Cramping and bleeding can be signs of miscarriage, but not always. Call your doctor or midwife to discuss symptoms first.
- You may be advised to wait and monitor your symptoms. Most miscarriages resolve without intervention within two weeks.
- If a doctor says to go to a hospital or a clinic, experts suggest asking for:
- An ultrasound to guide your care
- An OB-GYN to be involved in your care
- Information about all three treatment options
- The treatment option you prefer to get
- Be on the lookout for symptoms like high pulse and feeling faint, which could mean you have a serious complication. Bleeding heavily, such as soaking a pad in 30 minutes or less, is a reason to ask doctors if it’s necessary to empty the uterus, experts told us.
Medical experts recommend the following:
- Documenting the care.
- Asking directly for the desired treatment.
- Asking why care is being denied.
- Asking to see another doctor if the one assigned to the case is not providing the desired care.
- Requesting a transfer to another hospital if the one you’re at will not provide the care. Patients can cite EMTALA, the Emergency Medical Treatment and Labor Act, and remind physicians that federal law requires hospitals to stabilize anyone experiencing an emergency. If they can’t, they must transfer the patient to another hospital that will.
- Showing doctors evidence-based standards of care from professional medical organizations to explain that you should be offered these options. Here are guidelines from the American College of Obstetricians and Gynecologists.
- Asking to speak with patient advocates, who work at hospitals to help patients understand their rights and answer questions about their care. Or asking to speak to the hospital’s legal team. Hospitals have processes for escalating concerns.
- Asking for an ethics consult if you still aren’t getting straight answers or are being denied a procedure. Another option is an interdisciplinary meeting with your doctors and nurses, nursing leaders and hospital administrators.

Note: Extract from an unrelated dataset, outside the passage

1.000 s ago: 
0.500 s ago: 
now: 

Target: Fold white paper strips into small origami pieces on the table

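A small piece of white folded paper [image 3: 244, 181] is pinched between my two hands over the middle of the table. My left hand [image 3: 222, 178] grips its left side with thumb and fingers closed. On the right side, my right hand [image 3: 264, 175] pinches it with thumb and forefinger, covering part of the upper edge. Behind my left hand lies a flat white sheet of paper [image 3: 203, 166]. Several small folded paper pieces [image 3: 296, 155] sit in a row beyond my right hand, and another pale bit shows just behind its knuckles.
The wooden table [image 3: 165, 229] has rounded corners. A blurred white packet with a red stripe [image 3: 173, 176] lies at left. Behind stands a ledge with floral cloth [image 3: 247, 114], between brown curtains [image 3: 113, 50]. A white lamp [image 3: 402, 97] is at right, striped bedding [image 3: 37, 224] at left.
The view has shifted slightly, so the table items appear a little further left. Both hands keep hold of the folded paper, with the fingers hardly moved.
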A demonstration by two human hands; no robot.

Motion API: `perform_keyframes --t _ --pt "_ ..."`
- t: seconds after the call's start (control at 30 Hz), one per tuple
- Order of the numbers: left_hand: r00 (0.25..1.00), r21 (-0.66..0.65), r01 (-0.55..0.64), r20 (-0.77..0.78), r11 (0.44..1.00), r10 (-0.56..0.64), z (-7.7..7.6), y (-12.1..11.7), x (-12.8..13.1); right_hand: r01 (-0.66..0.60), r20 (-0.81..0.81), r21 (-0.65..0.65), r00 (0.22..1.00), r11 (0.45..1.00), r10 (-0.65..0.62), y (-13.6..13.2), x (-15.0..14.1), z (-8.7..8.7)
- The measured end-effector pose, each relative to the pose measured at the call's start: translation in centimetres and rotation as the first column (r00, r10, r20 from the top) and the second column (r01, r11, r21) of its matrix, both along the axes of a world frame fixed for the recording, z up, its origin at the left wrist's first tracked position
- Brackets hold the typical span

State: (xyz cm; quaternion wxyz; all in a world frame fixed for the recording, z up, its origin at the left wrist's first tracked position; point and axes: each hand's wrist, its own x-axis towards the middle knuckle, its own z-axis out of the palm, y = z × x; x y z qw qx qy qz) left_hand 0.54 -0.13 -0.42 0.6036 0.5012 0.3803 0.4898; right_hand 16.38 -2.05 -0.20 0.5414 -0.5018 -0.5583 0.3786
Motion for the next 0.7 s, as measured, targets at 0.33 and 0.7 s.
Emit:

- Reminding doctors that you are being denied the standard of care, which could mean the providers are committing malpractice.
- Filing complaints with the state survey agency, if you think EMTALA was violated, and with the state medical board.
- Calling your state representatives or contacting legal advocacy groups that can advocate for patients’ rights, including the Repro Legal Helpline at If/When/How (844-868-2812), the Center for Reproductive Rights (917-637-3600), the American Civil Liberties Union or the National Women’s Law Center.